▸ **EXERCISE INPUTS**:
▼▼▼

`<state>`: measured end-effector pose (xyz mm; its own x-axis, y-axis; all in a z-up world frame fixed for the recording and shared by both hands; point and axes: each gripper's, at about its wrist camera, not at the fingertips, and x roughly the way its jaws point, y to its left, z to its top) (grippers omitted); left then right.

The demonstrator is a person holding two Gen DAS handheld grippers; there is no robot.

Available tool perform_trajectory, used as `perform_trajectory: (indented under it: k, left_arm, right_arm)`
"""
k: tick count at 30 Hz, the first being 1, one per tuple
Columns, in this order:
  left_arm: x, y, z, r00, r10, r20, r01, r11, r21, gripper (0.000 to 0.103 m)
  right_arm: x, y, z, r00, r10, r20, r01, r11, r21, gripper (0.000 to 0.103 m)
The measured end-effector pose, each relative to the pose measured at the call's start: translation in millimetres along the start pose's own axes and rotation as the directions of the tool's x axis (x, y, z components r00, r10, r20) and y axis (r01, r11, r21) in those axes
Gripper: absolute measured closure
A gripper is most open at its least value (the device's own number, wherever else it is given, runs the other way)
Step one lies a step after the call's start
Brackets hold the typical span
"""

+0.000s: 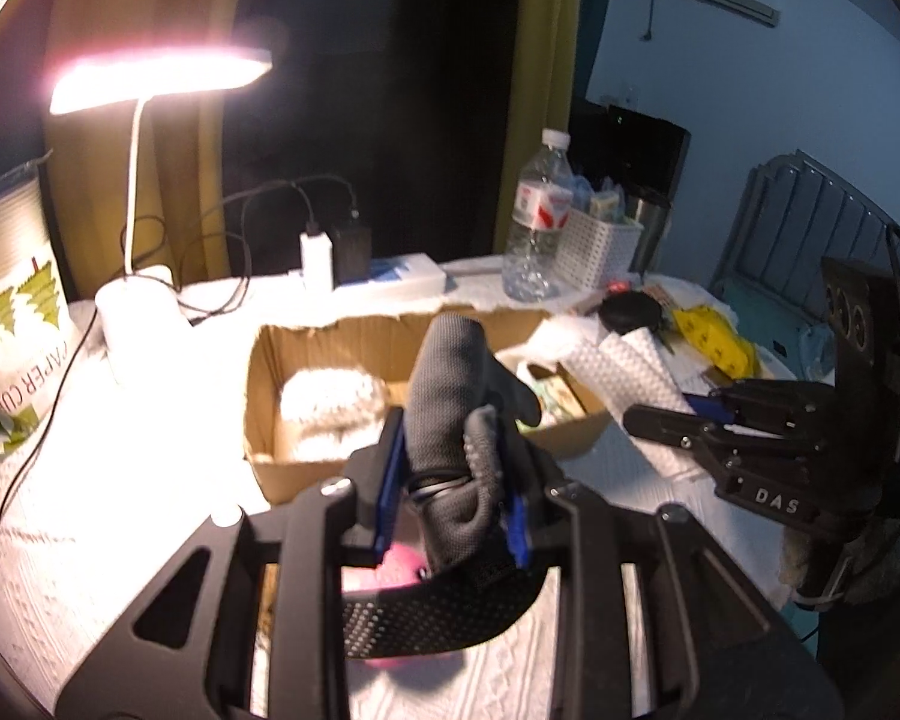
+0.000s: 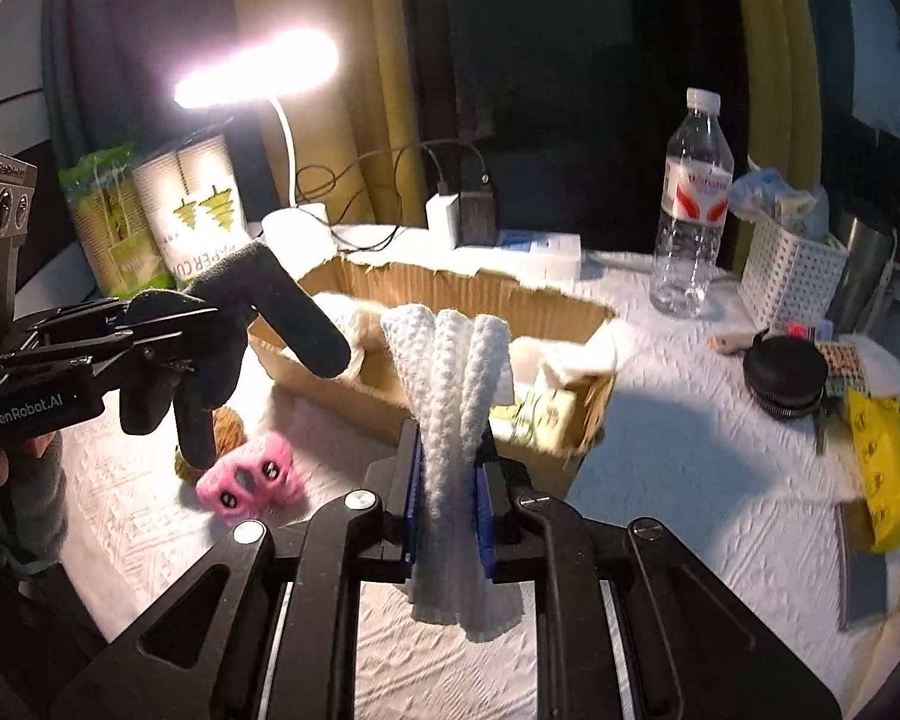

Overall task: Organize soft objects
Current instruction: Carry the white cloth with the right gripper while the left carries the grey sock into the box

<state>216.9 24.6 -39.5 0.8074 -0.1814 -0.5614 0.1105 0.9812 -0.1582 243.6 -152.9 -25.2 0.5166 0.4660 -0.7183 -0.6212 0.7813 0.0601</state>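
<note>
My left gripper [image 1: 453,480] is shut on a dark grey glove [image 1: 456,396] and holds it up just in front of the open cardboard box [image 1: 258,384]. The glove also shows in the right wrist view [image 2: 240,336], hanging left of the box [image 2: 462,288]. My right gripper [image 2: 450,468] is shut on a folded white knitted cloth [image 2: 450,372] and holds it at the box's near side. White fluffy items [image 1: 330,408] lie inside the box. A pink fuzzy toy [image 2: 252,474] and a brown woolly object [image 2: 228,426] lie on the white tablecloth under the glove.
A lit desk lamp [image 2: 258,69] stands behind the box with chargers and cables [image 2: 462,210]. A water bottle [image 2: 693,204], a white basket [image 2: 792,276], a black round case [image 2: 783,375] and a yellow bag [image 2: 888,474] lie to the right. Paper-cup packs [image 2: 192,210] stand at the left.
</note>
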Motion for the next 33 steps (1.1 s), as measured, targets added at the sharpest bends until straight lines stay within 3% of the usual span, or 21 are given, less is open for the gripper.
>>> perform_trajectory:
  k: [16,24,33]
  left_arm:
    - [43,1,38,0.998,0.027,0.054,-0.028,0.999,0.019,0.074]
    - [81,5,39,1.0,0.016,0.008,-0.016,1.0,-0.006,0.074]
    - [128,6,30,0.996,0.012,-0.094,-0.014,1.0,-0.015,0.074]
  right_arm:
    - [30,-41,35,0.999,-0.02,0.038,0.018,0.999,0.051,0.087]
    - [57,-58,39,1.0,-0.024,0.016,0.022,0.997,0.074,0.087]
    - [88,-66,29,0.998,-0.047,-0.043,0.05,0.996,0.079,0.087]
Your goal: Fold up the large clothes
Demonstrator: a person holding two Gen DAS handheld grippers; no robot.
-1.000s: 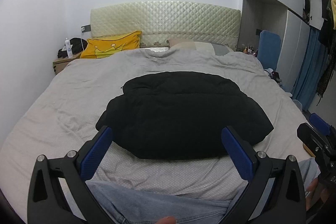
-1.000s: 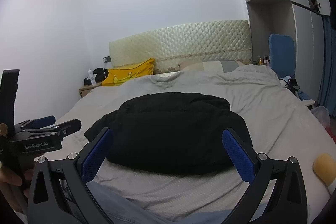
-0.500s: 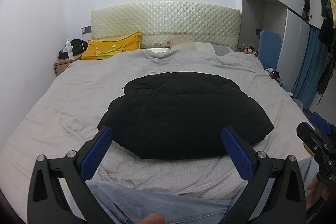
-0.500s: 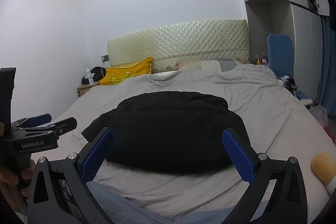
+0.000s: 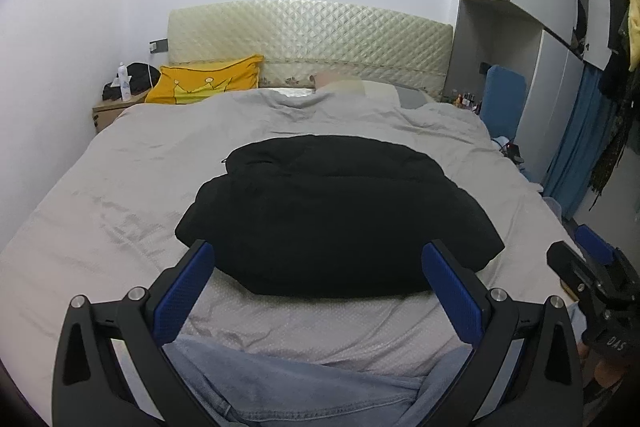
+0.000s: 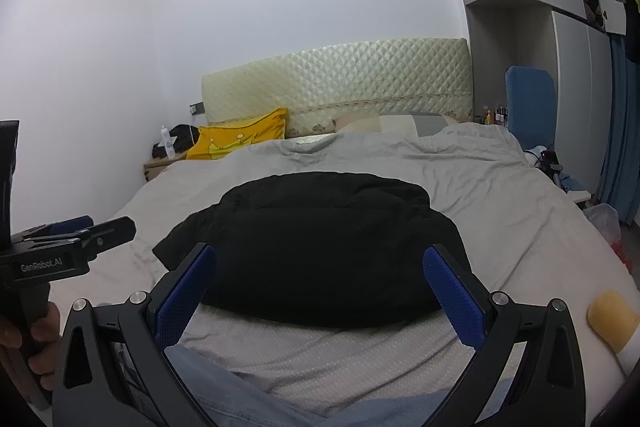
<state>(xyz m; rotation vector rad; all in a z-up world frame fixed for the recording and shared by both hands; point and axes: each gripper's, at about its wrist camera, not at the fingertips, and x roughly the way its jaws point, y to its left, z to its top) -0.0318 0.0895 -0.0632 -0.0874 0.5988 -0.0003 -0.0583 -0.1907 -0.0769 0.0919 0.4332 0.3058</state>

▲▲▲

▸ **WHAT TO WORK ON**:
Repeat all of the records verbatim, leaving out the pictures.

▸ **ANSWER FOR THE TASK**:
`<state>`: measured end-effector pose (xyz mm; its own x-axis, y-axis; all in a z-up world frame fixed for the recording and shared by both hands; point and axes: each gripper's, at about its wrist camera, not at the fingertips, and x roughly the way its jaws point, y to its left, z to its top) (grippers omitted); left then right.

The demonstrator is a person holding two Gen DAS handheld grippers; there is no robot.

Available tool perform_trajectory, used as `perform_trajectory: (indented under it: k, left_arm, right_arm)`
"""
k: tick count at 30 Hz, the first being 1, one per tuple
Columns, in this order:
  left_arm: x, y, z, r00, r10, r20, r01, r11, r21, gripper (0.000 to 0.103 m)
  right_arm: x, y, z, r00, r10, r20, r01, r11, r21, gripper (0.000 to 0.103 m)
The measured end-effector pose, each relative to the pose measured at the call's start: translation in millimetres along the start pose's own axes and rotation as the directions of the tool's x axis (x, y, z components r00, r10, r20) and y axis (r01, r11, r21) in those axes
Gripper: absolute measured closure
A gripper is most open at its least value (the device's own number, wherever else it is given, runs the other way)
Step one lies a step after the call's start
Brackets hold the typical span
"""

+0.000s: 
+0.000s: 

Overall task: Organize soft objects
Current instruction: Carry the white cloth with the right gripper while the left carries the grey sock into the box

<state>216.9 24.6 -39.5 0.8074 -0.1814 -0.5614 0.1105 0.9812 -0.1582 243.6 -152.9 -25.2 0.5166 0.4660 -0.7183 -0.6212 0.7813 0.0601</state>
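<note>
My left gripper [image 1: 453,480] is shut on a dark grey glove [image 1: 456,396] and holds it up just in front of the open cardboard box [image 1: 258,384]. The glove also shows in the right wrist view [image 2: 240,336], hanging left of the box [image 2: 462,288]. My right gripper [image 2: 450,468] is shut on a folded white knitted cloth [image 2: 450,372] and holds it at the box's near side. White fluffy items [image 1: 330,408] lie inside the box. A pink fuzzy toy [image 2: 252,474] and a brown woolly object [image 2: 228,426] lie on the white tablecloth under the glove.
A lit desk lamp [image 2: 258,69] stands behind the box with chargers and cables [image 2: 462,210]. A water bottle [image 2: 693,204], a white basket [image 2: 792,276], a black round case [image 2: 783,375] and a yellow bag [image 2: 888,474] lie to the right. Paper-cup packs [image 2: 192,210] stand at the left.
</note>
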Motion for the next 33 steps (1.1 s), as measured, targets added at the sharpest bends until straight lines stay within 3% of the usual span, or 21 are given, less is open for the gripper.
>>> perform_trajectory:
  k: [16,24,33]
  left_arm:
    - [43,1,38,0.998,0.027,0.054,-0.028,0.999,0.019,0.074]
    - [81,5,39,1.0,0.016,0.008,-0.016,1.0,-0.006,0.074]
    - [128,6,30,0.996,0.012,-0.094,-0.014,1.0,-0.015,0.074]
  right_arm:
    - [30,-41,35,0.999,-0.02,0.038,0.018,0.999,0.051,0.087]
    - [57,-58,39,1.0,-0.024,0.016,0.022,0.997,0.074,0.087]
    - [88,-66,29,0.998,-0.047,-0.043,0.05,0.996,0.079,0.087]
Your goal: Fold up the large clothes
Demonstrator: a person holding two Gen DAS handheld grippers; no robot.
-1.000s: 
-1.000s: 
-0.500s: 
-0.500s: 
+0.000s: 
+0.000s: 
<state>(xyz m; rotation vector rad; all in a z-up world frame fixed for the recording and shared by both hands; point and axes: each gripper's, at about its wrist camera, not at the fingertips, and x roughly the way its jaws point, y to its left, z to its top) -0.0318 0.0895 -0.0632 -0.0874 0.5988 -0.0003 -0.0583 -0.1907 -0.0769 0.0919 0.4332 0.3058</state>

With this, the exercise is done.